EXERCISE GOAL |
Beginning with the line that has "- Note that", please write out the remaining lines of the material exactly, the last one included.

________________

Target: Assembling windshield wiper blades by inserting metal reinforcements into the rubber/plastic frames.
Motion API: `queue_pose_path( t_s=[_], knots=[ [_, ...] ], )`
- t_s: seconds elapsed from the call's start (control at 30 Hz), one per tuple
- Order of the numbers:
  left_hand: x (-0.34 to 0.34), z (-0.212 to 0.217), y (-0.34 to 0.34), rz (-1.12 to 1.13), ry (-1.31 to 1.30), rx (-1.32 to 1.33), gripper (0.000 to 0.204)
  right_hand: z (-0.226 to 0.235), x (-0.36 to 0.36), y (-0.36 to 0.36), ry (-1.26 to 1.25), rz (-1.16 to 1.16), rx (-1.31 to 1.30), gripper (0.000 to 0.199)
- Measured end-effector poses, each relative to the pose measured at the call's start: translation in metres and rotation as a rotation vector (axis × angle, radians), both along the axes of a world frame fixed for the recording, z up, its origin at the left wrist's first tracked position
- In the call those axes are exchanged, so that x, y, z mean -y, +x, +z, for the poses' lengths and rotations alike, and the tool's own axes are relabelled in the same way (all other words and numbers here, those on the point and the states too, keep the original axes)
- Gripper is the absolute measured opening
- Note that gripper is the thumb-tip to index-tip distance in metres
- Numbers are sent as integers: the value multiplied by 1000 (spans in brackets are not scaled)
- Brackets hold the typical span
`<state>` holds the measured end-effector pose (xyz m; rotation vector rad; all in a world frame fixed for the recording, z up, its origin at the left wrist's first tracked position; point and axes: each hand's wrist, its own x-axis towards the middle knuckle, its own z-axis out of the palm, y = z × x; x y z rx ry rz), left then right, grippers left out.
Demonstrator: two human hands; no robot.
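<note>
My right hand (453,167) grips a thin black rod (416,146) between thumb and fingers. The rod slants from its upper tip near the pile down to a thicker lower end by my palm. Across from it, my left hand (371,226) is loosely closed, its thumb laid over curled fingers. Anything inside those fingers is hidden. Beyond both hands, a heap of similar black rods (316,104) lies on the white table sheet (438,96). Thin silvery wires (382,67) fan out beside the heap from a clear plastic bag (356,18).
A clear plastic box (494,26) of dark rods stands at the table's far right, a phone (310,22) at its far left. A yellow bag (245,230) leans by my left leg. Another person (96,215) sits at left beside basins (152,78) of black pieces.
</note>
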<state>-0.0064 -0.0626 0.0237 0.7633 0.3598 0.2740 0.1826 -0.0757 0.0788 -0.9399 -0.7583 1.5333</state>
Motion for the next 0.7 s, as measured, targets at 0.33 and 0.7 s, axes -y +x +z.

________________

REPLY TO THE EXERCISE |
- Note that gripper is the thumb-tip to index-tip distance in metres
- Numbers are sent as integers: the value multiplied by 1000 (spans in brackets are not scaled)
- Brackets hold the typical span
`<state>` holds the measured end-effector pose (xyz m; rotation vector rad; all in a world frame fixed for the recording, z up, its origin at the left wrist's first tracked position; point and axes: each hand's wrist, its own x-axis towards the middle knuckle, its own z-axis out of the palm, y = z × x; x y z rx ry rz), left then right, grippers left out.
Demonstrator: two human hands; no robot.
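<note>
My right hand (453,167) grips a thin black rod (416,146) between thumb and fingers. The rod slants from its upper tip near the pile down to a thicker lower end by my palm. Across from it, my left hand (371,226) is loosely closed, its thumb laid over curled fingers. Anything inside those fingers is hidden. Beyond both hands, a heap of similar black rods (316,104) lies on the white table sheet (438,96). Thin silvery wires (382,67) fan out beside the heap from a clear plastic bag (356,18).
A clear plastic box (494,26) of dark rods stands at the table's far right, a phone (310,22) at its far left. A yellow bag (245,230) leans by my left leg. Another person (96,215) sits at left beside basins (152,78) of black pieces.
</note>
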<state>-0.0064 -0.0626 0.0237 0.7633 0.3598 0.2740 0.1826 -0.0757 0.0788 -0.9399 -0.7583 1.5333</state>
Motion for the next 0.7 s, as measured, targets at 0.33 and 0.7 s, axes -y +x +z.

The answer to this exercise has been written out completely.